In einem Mutter-Kind-Heim in Niedersachsen wurden am Montag sechs Menschen ermordet. In einer Pressekonferenz sagte die Polizei den neuesten Ermittlungsstand. Wir haben hier zusammengefasst.

Nach den Schüssen in Stade hat die Polizeipräsidentin von Lüneburg, Katrin Schuol, Details zum mutmaßlichen Täter und zu den Opfern bekanntgegeben. Der mutmaßliche Täter, ein Deutscher mit türkischen Wurzeln, soll am Montagnachmittag sechs Menschen „eiskalt“ erschossen haben.

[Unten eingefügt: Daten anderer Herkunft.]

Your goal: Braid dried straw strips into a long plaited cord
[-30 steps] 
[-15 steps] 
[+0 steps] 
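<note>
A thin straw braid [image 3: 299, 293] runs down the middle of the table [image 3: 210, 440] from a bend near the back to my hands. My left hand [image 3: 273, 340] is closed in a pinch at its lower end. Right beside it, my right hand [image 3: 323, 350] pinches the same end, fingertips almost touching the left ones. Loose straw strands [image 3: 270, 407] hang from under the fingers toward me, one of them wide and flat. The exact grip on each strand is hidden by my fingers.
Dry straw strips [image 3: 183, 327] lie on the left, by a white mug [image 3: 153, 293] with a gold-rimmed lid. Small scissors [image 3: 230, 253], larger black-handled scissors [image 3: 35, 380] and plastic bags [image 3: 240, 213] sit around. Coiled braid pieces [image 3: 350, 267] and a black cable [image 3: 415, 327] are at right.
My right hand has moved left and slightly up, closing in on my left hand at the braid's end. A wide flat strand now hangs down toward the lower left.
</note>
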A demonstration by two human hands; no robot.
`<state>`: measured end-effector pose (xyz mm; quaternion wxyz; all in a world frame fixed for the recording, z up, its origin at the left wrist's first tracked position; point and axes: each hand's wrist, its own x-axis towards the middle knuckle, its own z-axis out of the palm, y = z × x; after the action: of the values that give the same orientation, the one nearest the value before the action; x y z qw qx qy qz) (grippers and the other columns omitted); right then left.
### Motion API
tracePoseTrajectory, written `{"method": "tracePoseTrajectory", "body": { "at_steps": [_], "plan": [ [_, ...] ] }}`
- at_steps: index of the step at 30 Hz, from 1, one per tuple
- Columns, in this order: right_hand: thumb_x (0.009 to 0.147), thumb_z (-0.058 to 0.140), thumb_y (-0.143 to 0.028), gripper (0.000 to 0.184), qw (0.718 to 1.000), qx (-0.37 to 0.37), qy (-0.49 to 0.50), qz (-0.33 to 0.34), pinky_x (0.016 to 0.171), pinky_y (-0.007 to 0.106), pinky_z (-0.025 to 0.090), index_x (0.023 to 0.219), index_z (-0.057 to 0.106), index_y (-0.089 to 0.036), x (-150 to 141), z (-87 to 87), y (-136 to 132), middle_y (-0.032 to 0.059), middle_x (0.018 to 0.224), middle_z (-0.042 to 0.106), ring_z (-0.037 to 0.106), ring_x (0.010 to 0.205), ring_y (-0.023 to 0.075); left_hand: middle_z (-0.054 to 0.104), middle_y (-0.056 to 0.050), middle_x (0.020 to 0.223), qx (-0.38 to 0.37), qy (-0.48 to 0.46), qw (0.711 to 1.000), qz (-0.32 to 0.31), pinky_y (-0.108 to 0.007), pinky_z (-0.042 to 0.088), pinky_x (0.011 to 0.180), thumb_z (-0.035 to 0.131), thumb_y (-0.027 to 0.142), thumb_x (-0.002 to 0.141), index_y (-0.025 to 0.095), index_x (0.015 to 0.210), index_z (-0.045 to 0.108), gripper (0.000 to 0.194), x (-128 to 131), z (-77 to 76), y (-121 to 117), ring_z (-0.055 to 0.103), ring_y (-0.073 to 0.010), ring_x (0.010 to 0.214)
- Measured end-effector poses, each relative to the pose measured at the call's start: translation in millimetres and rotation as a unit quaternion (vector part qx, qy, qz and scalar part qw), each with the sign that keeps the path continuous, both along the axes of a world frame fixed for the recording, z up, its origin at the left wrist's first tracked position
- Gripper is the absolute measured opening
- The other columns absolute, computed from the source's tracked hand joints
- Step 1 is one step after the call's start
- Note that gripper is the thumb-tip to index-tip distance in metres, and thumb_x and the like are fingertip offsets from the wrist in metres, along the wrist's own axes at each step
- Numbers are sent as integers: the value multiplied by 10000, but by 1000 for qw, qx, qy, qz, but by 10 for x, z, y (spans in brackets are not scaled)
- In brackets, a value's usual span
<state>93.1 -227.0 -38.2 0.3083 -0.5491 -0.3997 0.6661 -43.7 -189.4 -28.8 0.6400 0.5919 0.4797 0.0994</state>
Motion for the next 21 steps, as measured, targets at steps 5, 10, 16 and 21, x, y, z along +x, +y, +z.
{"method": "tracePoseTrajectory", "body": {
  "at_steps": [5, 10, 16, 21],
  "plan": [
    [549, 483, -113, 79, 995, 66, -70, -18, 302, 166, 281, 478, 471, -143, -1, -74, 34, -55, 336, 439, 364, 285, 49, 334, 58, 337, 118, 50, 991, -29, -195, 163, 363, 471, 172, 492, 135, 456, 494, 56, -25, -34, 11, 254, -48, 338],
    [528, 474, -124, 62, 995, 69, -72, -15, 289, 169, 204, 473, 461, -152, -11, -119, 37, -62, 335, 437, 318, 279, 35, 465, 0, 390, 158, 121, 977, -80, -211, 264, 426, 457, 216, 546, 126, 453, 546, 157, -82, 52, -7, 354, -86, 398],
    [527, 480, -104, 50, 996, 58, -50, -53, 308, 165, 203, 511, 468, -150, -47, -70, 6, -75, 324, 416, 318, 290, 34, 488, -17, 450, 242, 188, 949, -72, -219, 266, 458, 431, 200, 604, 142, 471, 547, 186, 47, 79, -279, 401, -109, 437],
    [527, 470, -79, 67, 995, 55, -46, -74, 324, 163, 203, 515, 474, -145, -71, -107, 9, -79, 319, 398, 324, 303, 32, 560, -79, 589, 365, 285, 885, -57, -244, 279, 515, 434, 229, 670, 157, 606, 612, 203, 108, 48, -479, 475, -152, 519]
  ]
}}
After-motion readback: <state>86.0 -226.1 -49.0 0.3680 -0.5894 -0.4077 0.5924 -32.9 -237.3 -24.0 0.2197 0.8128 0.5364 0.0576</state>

Hintergrund sei wahrscheinlich ein Sorgerechtsstreit gewesen. Der Täter habe am Tag einen entsprechenden Termin im Mutter-Kind-Heim gehabt. Bei den Opfern handelte es sich nach Polizeiangaben ausschließlich um Mitarbeiter der Jugendeinrichtung. Die Mutter und das dreimonatige Kind hielten sich ebenfalls in der Einrichtung auf, blieben aber unverletzt. Die Kindsmutter wird derzeit von der Polizei befragt. Der Säugling befindet sich in Obhut.

Zum Tatverdächtigen sagte Schuol darüber hinaus: „Es liegen zu ihm polizeiliche Erkenntnisse vor, unter anderem aus dem Bereich Bedrohung, aber er galt bisher nicht als absolut gewalttätig in unserem polizeilichen System.“

Nach derzeitigem Ermittlungsstand sei unklar, woher der mutmaßliche Täter die Waffe hatte und ob es mehrere Waffen gab. Sicher sei, dass der Tatverdächtige keine Erlaubnis zum Führen der gefundenen Waffe hatte.